Exercise aim »
Only the lines with the string "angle" are needed; return each of them from the entries below.

* * *

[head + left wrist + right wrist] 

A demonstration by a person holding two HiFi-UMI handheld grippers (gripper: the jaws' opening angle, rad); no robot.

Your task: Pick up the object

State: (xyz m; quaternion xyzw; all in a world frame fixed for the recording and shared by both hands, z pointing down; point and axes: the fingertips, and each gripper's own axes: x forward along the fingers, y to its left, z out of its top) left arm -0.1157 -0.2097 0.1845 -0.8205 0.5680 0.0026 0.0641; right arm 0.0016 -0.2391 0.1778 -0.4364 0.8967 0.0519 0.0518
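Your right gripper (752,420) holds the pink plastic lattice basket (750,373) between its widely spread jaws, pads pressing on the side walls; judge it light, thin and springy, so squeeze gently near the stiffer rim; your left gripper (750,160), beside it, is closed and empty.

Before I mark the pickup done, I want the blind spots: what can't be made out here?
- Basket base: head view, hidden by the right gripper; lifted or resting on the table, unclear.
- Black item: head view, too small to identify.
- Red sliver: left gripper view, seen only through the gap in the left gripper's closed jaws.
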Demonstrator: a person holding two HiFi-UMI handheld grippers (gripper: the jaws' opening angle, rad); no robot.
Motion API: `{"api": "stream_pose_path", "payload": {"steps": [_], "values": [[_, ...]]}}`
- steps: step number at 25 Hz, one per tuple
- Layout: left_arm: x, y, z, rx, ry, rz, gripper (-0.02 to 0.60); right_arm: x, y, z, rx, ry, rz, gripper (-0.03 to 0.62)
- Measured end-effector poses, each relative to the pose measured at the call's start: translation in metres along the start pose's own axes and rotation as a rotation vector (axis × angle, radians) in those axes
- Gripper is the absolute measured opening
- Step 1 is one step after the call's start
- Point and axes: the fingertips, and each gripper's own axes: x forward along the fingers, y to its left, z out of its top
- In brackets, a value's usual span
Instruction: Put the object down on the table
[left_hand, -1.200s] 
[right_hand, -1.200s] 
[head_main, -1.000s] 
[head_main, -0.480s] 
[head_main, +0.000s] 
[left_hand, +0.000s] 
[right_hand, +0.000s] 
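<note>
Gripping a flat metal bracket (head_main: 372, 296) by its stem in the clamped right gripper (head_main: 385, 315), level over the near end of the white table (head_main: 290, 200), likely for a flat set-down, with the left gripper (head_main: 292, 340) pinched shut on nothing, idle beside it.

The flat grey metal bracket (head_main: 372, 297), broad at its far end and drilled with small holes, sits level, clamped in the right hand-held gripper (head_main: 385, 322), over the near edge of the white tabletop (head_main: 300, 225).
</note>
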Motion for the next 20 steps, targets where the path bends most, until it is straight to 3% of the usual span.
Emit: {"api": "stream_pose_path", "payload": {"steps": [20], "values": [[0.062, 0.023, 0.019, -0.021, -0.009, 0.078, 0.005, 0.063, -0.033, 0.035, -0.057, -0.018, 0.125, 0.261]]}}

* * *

Solution to this problem »
A demonstration by a person holding two HiFi-UMI handheld grippers (gripper: the jaws' opening angle, rad); no robot.
Demonstrator: a person holding two HiFi-UMI handheld grippers (gripper: the jaws' opening angle, rad); no robot.
- Measured end-effector poses, each relative to the pose measured at the call's start: translation in metres along the start pose's own axes and rotation as a rotation vector (axis × angle, radians) in those axes

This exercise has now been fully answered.